The Museum of Illusions grand opening: The latest immersive experience/selfie playground to arrive in D.C., the Museum of Illusions at CityCenterDC allows visitors to walk through more than 50 “exhibits” that play around with optical illusions and other mind-boggling tricks. There have been Museums of Illusions in cities around the world, and in addition to setups like the Vortex Tunnel, which convinces you the room is spinning, the D.C. location will include exhibits that appeal to Washingtonians — the Reverse Room suspends visitors from the ceiling of a Blue Line Metro car. Open Sunday through Thursday from 10 a.m. to 8 p.m. and Friday and Saturday from 10 a.m. to 9 p.m. $23.95; $18.95 for ages 5 to 12. Visitors 4 and younger get in free.

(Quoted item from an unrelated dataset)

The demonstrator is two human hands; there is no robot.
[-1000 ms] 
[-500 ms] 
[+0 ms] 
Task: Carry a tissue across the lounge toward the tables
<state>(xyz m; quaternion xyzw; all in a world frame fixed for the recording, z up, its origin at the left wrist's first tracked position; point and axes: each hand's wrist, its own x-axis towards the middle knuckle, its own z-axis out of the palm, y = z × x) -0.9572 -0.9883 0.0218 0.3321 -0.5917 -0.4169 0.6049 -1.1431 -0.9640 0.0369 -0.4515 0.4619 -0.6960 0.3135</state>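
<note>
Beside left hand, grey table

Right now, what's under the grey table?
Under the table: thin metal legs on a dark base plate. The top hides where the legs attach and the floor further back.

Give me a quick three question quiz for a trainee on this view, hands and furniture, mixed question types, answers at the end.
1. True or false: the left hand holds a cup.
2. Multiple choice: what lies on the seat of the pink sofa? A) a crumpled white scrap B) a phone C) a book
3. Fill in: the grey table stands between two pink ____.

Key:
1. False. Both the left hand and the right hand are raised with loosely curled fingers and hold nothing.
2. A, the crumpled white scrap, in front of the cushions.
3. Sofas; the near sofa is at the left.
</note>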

Foals at the Anthem: Since breaking through at the end of the aughts, Foals have pushed the anxious dance-punk of their early songs in a grander, more arena-friendly direction. At its core, the Oxford-born band makes rock music you can dance to, and has gotten mileage out of that tried-and-true formulation despite changing times, tastes and lineups. On its latest album, “Life Is Yours,” the band — which has slimmed down to a trio — takes its music in a logical direction: disco, the oft- (and wrongly) maligned sound of dance floors that every guitar-wielding act eventually tries its hand at. For their part, Foals come by it honestly. 8 p.m. $35-$55.